If her Hawthorne alerts were accurate, Tobias and Jake had just finished a job in Deer Lodge, Montana, involving some kind of haunted object at the Old Montana Prison Museum. That was less than forty minutes away.

Deer Lodge was not that big. The alert had given her a bead on the Hawthorne’s motel, but when she didn’t spot Jake’s car in the lot, she drove around town in her anonymous gray rental. Less than five minutes later, she spotted her quarry: the notorious Eldorado, parked at a diner.

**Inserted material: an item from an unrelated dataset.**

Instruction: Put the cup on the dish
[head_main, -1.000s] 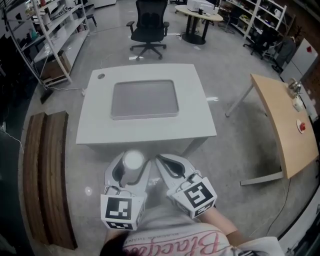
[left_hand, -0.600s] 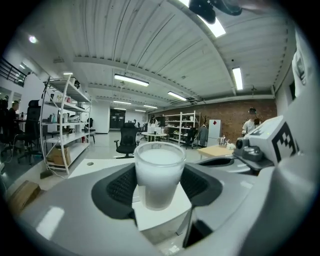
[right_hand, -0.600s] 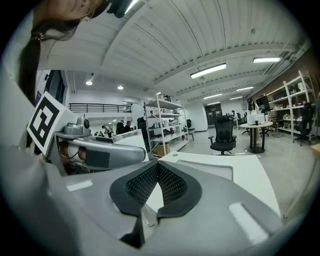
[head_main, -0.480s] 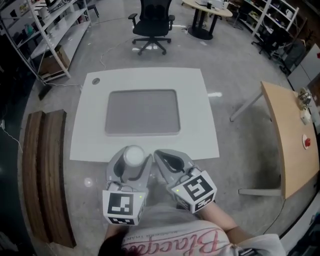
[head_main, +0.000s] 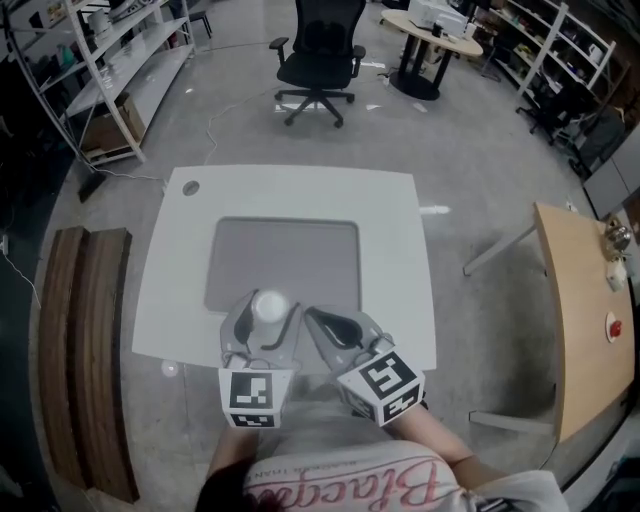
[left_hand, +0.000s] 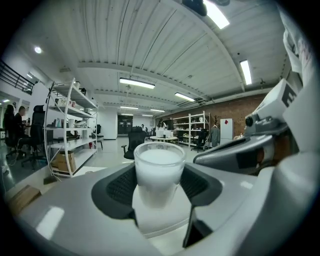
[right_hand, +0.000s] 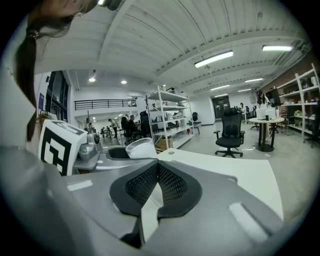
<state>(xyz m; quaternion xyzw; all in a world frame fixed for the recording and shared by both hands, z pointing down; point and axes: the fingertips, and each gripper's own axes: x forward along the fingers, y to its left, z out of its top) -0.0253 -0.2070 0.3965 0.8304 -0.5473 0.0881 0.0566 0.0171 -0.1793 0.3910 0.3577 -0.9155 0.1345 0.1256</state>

The Four B’s Restaurant was clunky but classic, with green signs and a retro diner interior. Alice parked on the other side of the lot from the Eldorado. Walking toward the restaurant, she wished she’d worn a hat, something with a brim to shade her face.

The place was almost empty. Alice ducked into one of the tall booths on the empty side of the restaurant and took a couple of careful breaths.

This was a stupid plan. She was going to get herself shot. Her face was extremely recognizable—she was literally the face of the ASC—and for the last six months she had succeeded in keeping anyone, especially a certain Director, from noticing her crisis of loyalty.

But what other options did she have? Try to convince the family that Jonah was a madman?

Turn hunters to her side? Go public with the very private, damning information that she had collected and wait like a sitting duck for Jonah’s surefire revenge?

Messed up as it was, the renegade Hawthornes were her best hope of allies, and Alice was probably the best chance they were ever going to get to take down FREACS and the ASC from the inside. She just had to tell them that.

Alice flipped open her phone and dialed a number that she had saved for exactly this occasion.

Jake Hawthorne didn’t keep the same number for long and he couldn’t be tracked reliably, but if you knew the right people, you could get the number of the hour.

He picked up on the third ring. “Yeah?”

“I have information about a mutual enemy,” she said, more rapidly than she’d planned. “I’d like to meet to discuss it.”

A pause. “I don’t have any enemies,” Jake Hawthorne said, the breezy unconcern so thick it carried a palpable fuck off undertone. “I’m just that lovable a guy.”

“This enemy owns a place,” Alice said, undeterred, even with the distant sense that she was teetering on the edge of solid ground, soil crumbling under her toes, and the bottom a long way down. “Your friend Tobias lived there once.”

A pause, and then Jake said in a new, dangerously low tone, “Who the fuck is this?”

Alice swallowed. The Hawthornes had never been brought into the family. They were uncontrolled, unpredictable, deadly as any monster out there. “I can’t say here. But I’m a friend, and we have the same goal.”

“Like I trust a single fucking word you say,” Jake snarled. “Where the fuck are you?”

She nearly hung up then, but in the background another voice said, “Jake, what is it?”

Tobias. She recognized his voice in her gut, even if he had grown and changed from the abused boy in the videos. He didn’t sound like a broken child anymore. Alice felt relieved, and her hand shook on her phone.